__The problem__
What is needed is a copy of each line in the listing that contains "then".
★ ★ ★
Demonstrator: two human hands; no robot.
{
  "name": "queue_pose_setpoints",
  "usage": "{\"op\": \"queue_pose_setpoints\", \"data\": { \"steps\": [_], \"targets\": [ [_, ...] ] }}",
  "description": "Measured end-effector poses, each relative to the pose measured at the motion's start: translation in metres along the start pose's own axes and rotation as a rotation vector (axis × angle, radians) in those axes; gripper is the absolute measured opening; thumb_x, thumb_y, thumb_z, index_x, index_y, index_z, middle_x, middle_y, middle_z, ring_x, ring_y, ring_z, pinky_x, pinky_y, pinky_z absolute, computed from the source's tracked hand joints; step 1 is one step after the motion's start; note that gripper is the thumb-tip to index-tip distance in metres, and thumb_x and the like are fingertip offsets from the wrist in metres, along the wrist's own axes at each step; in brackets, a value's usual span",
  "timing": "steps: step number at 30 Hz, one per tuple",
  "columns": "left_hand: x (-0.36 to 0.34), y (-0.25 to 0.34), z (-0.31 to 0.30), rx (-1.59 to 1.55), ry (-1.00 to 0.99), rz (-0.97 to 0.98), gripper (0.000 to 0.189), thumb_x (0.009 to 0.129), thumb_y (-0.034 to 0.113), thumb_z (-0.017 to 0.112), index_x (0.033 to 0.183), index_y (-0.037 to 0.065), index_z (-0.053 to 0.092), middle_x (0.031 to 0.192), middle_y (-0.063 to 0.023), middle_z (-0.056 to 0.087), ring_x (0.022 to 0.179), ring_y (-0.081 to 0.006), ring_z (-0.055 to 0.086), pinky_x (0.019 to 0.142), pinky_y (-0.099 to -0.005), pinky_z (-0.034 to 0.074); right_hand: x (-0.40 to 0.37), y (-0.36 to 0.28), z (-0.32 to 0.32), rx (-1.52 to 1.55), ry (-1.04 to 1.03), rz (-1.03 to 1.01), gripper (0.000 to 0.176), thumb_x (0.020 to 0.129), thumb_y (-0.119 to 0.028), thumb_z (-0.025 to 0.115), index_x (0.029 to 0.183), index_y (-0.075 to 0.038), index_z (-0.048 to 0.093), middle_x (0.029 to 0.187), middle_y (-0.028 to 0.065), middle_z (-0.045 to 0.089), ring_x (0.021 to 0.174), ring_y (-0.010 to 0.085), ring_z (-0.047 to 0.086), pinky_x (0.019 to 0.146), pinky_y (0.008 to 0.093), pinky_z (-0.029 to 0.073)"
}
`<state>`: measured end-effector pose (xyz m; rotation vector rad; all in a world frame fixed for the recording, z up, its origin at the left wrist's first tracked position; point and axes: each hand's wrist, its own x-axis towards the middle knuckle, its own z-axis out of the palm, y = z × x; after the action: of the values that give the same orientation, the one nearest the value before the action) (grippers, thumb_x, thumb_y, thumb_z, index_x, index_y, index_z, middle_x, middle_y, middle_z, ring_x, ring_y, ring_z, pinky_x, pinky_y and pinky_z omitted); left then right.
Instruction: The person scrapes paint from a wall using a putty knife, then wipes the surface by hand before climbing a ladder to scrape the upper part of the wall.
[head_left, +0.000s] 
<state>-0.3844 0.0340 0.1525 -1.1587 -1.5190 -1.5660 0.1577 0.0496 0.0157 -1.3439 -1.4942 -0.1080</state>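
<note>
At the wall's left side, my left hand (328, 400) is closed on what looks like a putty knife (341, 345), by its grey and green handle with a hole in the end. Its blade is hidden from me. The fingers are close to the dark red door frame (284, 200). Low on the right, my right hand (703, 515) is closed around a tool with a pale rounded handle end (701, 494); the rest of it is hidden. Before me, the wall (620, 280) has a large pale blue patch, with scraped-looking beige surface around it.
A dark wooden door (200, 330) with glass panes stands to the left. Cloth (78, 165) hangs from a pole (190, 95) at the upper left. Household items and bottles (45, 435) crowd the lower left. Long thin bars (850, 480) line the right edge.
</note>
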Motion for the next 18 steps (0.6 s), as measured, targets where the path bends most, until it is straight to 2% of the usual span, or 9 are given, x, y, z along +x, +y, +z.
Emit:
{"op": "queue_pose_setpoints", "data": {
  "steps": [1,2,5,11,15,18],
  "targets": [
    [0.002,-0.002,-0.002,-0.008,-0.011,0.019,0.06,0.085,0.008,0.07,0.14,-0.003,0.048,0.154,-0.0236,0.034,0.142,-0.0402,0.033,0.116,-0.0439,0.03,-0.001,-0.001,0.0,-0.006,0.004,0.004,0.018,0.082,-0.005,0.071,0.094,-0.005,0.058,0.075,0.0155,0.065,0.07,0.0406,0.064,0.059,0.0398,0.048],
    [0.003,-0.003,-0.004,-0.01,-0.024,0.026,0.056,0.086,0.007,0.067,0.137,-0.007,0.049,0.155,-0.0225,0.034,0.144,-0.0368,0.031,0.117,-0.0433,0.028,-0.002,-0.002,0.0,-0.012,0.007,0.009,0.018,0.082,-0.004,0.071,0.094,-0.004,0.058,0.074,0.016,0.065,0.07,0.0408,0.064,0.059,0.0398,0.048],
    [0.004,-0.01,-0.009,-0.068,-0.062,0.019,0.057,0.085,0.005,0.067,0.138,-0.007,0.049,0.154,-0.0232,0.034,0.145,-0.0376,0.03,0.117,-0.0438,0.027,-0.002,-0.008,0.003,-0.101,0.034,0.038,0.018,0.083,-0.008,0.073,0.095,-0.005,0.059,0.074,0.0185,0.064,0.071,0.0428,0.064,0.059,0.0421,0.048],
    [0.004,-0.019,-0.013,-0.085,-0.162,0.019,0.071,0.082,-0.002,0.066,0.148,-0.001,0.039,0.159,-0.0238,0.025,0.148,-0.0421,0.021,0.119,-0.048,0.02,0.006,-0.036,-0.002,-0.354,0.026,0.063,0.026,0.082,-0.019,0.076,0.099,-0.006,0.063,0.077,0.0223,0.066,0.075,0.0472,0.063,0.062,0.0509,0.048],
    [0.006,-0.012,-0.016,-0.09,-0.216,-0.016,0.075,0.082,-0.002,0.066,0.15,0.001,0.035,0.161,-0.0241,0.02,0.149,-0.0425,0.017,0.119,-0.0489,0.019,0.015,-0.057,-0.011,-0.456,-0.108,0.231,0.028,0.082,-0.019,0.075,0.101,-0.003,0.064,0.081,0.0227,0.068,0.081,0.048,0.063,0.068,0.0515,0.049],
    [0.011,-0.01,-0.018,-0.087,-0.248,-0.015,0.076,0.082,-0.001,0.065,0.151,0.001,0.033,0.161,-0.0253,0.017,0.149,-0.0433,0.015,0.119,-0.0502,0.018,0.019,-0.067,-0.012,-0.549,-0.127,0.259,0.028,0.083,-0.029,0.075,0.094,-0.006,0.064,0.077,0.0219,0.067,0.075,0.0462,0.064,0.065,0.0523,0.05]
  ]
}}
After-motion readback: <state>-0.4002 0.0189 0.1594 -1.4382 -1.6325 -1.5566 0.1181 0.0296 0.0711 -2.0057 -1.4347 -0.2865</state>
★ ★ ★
__Exercise solution__
`<state>`: measured end-effector pose (xyz m; rotation vector rad; all in a world frame fixed for the recording, z up, its origin at the left wrist's first tracked position; point and axes: each hand's wrist, its own x-axis towards the middle knuckle, its own z-axis out of the palm, y = z × x; after the action: of the values that give the same orientation, the one nearest the value before the action) (grippers, thumb_x, thumb_y, thumb_z, index_x, index_y, index_z, middle_x, middle_y, middle_z, ring_x, ring_y, ring_z, pinky_x, pinky_y and pinky_z omitted); left then right.
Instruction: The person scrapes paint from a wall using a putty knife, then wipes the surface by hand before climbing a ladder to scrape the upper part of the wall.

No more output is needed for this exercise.